Sign in as anyone: Bypassing SAML SSO authentication with parser differentials
XML, SAML, and XML-DSig as a Security Minefield
- Many commenters see XML in auth as analogous to C in memory safety: too powerful, too many footguns.
- SAML’s core problem is tying authentication to XML Signatures and canonicalization, which are described as “insane” and “enterprise-brained.”
- Features like comments, partial signatures, multiple signatures, and canonicalization semantics create room for parser differentials and signature confusion.
- Some argue for a “safe subset” of XML/YAML; others say that’s pointless if attackers can still use the full feature set, unless parsers are strictly locked down.
- XML is defended as markup (e.g., SVG, DocBook); the complaint is specifically about using it as a structured data and signature format.
Parser Differentials, REXML vs Nokogiri, and Library Choices
- The core vuln class is parser mismatch: different XML parsers (e.g., REXML vs Nokogiri) interpret the same signed document differently, enabling auth bypass.
- Some are annoyed the blog post doesn’t fully spell out the exact differential; others respond that withholding details avoids dropping a broad zero-day before fixes.
- REXML is criticized as fundamentally flawed (regex-driven, accepts invalid XML); Nokogiri is preferred for correctness.
- Concern that AI code assistants may silently swap libraries and reintroduce weaker parsers without reviewers noticing.
Real-World Impact and Patching
- An exploitable instance was found in GitLab, which has already shipped a fix.
- GitHub is discussed both for this research (ruby-saml evaluation) and for unrelated SAML/OAuth design issues around org membership exposure.
SSO, SAML vs OIDC/OAuth, and Overall Risk
- Strong consensus: avoid new SAML deployments; it’s “insecure by design” mainly due to XML-DSig.
- OAuth2/OpenID Connect and older Kerberos are cited as strictly better (though not perfect).
- Some argue SSO is still essential for centralized control, 2FA, onboarding/offboarding, and avoiding password reuse; others think SSO’s blast radius makes multiple separate accounts safer.

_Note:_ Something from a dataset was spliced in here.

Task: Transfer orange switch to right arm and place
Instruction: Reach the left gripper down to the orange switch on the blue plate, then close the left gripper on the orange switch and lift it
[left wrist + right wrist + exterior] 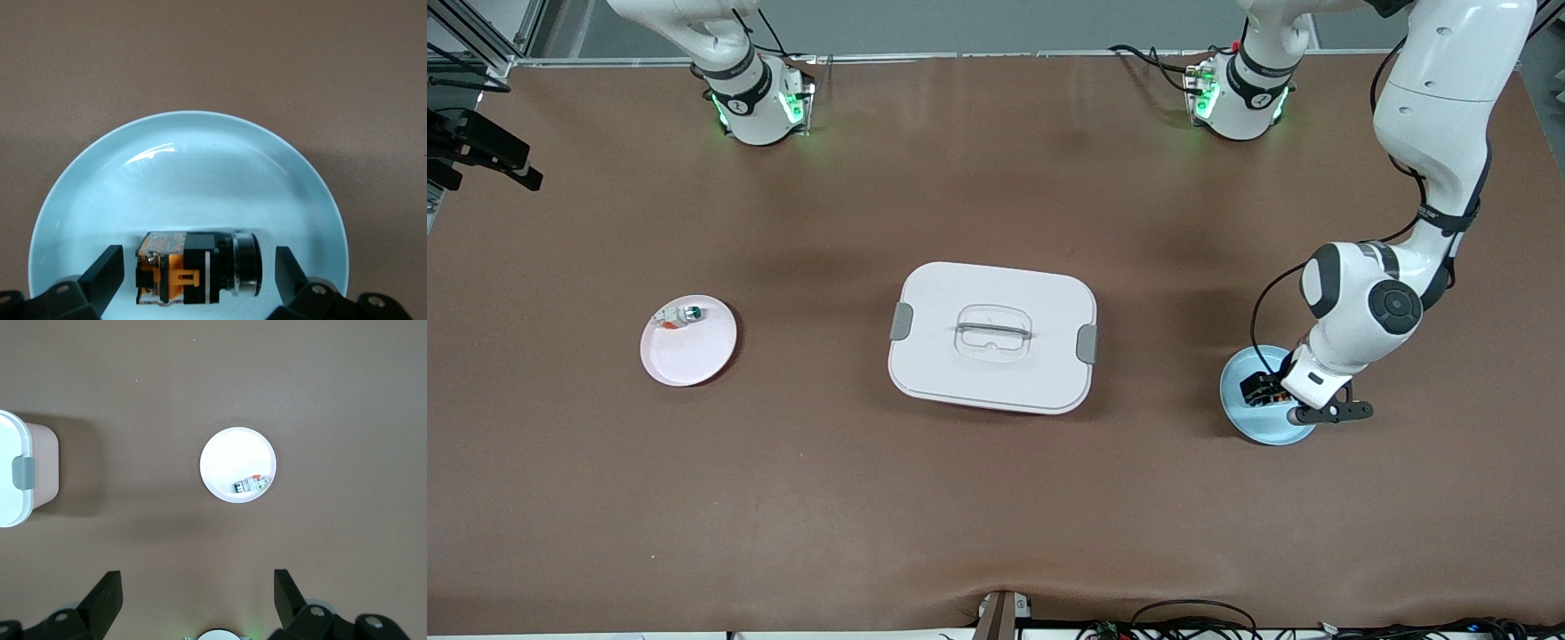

- Even JSON can have parser-differential pitfalls (e.g., duplicate keys), so secure parsing rules (e.g., error on duplicates) are emphasized.
Developer Practices, Accounts, and UX Frictions
- Frustration with educating developers who trust client-side validation; demonstrations via live exploits are seen as the most convincing teaching tool.
- Long subthread on not mixing personal and work GitHub accounts, employer control over identities, and the risks of tying work to personal devices and profiles.